_Work item_: Retype the material below exactly, from its first line through the line with "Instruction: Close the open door"; the pictures stay out.

_Available data_:
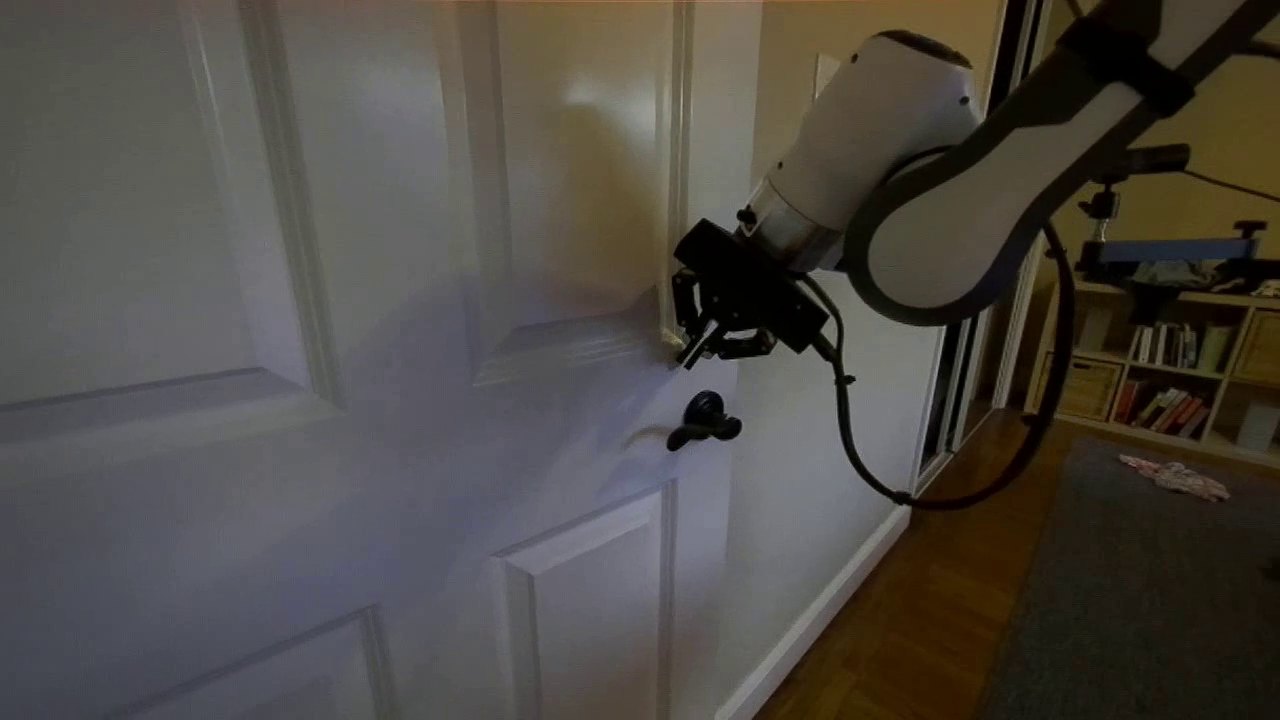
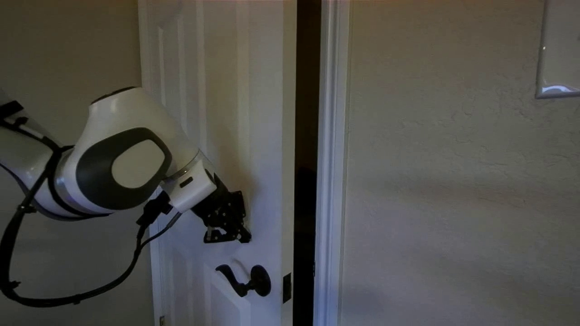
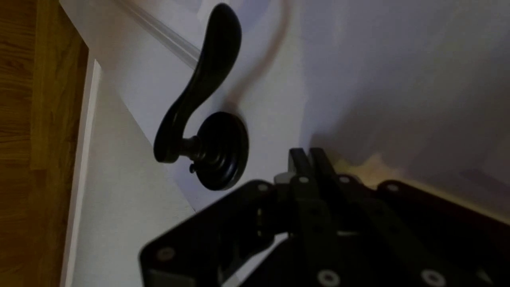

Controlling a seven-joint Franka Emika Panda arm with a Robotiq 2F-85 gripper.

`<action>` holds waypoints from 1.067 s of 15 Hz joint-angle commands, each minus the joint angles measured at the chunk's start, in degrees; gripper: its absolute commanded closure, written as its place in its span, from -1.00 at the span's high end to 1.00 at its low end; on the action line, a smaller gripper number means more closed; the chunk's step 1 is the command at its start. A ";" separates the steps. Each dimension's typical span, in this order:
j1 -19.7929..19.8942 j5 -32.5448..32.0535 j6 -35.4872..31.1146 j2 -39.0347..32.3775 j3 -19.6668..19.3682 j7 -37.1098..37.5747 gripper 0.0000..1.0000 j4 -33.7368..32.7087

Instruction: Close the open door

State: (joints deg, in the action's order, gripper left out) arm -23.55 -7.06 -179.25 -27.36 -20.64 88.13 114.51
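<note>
The large white panelled door (image 1: 420, 480) fills much of an exterior view. It also shows in an exterior view (image 2: 267, 136), standing ajar with a dark gap beside its latch edge. Its black lever handle shows in both exterior views (image 1: 704, 418) (image 2: 259, 280). My gripper is at the door face a little above the handle in both exterior views (image 1: 692, 358) (image 2: 245, 238). In the wrist view the gripper (image 3: 306, 153) has its fingertips together with nothing between them. The handle (image 3: 223, 149) is left of the fingers there, apart from them. I cannot tell whether the tips touch the door.
The white door frame (image 2: 332, 158) stands past the dark gap, with a textured wall (image 2: 453, 181) and a framed picture (image 2: 559, 50) beyond. A wall with a white baseboard (image 1: 820, 610) runs behind the door. A bookshelf (image 1: 1170, 360), a dark rug (image 1: 1130, 580) and a cloth (image 1: 1175, 477) lie farther back.
</note>
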 commanded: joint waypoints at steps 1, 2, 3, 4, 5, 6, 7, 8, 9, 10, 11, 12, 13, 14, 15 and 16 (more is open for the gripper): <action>-0.38 0.14 -0.66 -3.61 -0.71 0.62 -0.87 -4.82; -0.05 0.20 -0.52 -4.43 -0.38 0.43 -0.87 -6.12; 0.10 0.22 -0.38 -5.27 -0.26 0.34 -0.87 -7.30; 0.37 0.23 -0.33 -5.99 -0.04 0.15 -0.86 -8.38; 0.52 0.24 -0.24 -6.68 0.07 0.06 -0.86 -9.37; 0.71 0.24 -0.16 -7.37 0.19 -0.05 -0.86 -10.36; 0.93 0.24 -0.07 -7.98 0.32 -0.17 -0.87 -11.34; 1.11 0.19 0.05 -8.65 0.38 -0.30 -0.87 -12.35; 1.35 0.16 0.18 -9.21 0.51 -0.47 -0.88 -13.34; 1.52 0.13 0.28 -9.84 0.54 -0.57 -0.86 -14.33; 1.77 0.14 0.47 -10.40 0.70 -0.73 -0.88 -15.34; 1.98 0.14 0.60 -10.95 0.82 -0.85 -0.87 -16.34; 2.19 0.15 0.62 -11.42 0.94 -0.92 -0.86 -17.17; 2.42 0.14 0.64 -11.84 1.06 -0.99 -0.86 -18.03; 2.54 0.14 0.74 -12.19 1.18 -1.04 -0.86 -18.65; 2.68 0.15 0.80 -12.37 1.25 -1.09 -0.87 -19.01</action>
State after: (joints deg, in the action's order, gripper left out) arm -22.30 -7.01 -179.01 -38.37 -20.37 87.74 98.51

_Written answer_:
Controlling a seven-joint Franka Emika Panda arm with a Robotiq 2F-85 gripper.

`<action>` holds waypoints from 1.067 s of 15 Hz joint-angle commands, each minus the joint angles measured at the chunk's start, in degrees; gripper: its absolute commanded closure, written as its place in its span, from -1.00 at the span's high end to 1.00 at its low end; on the action line, a smaller gripper number means more closed; the chunk's step 1 is the command at its start. A ";" separates the steps. Each dimension's typical span, in this order:
j1 -19.7929..19.8942 j5 -32.5448..32.0535 j6 -35.4872..31.1146 j2 -39.0347..32.3775 j3 -19.6668..19.3682 j7 -37.1098..37.5747 gripper 0.0000..1.0000 j4 -33.7368..32.7087

Instruction: Close the open door

The work on this exercise is now complete.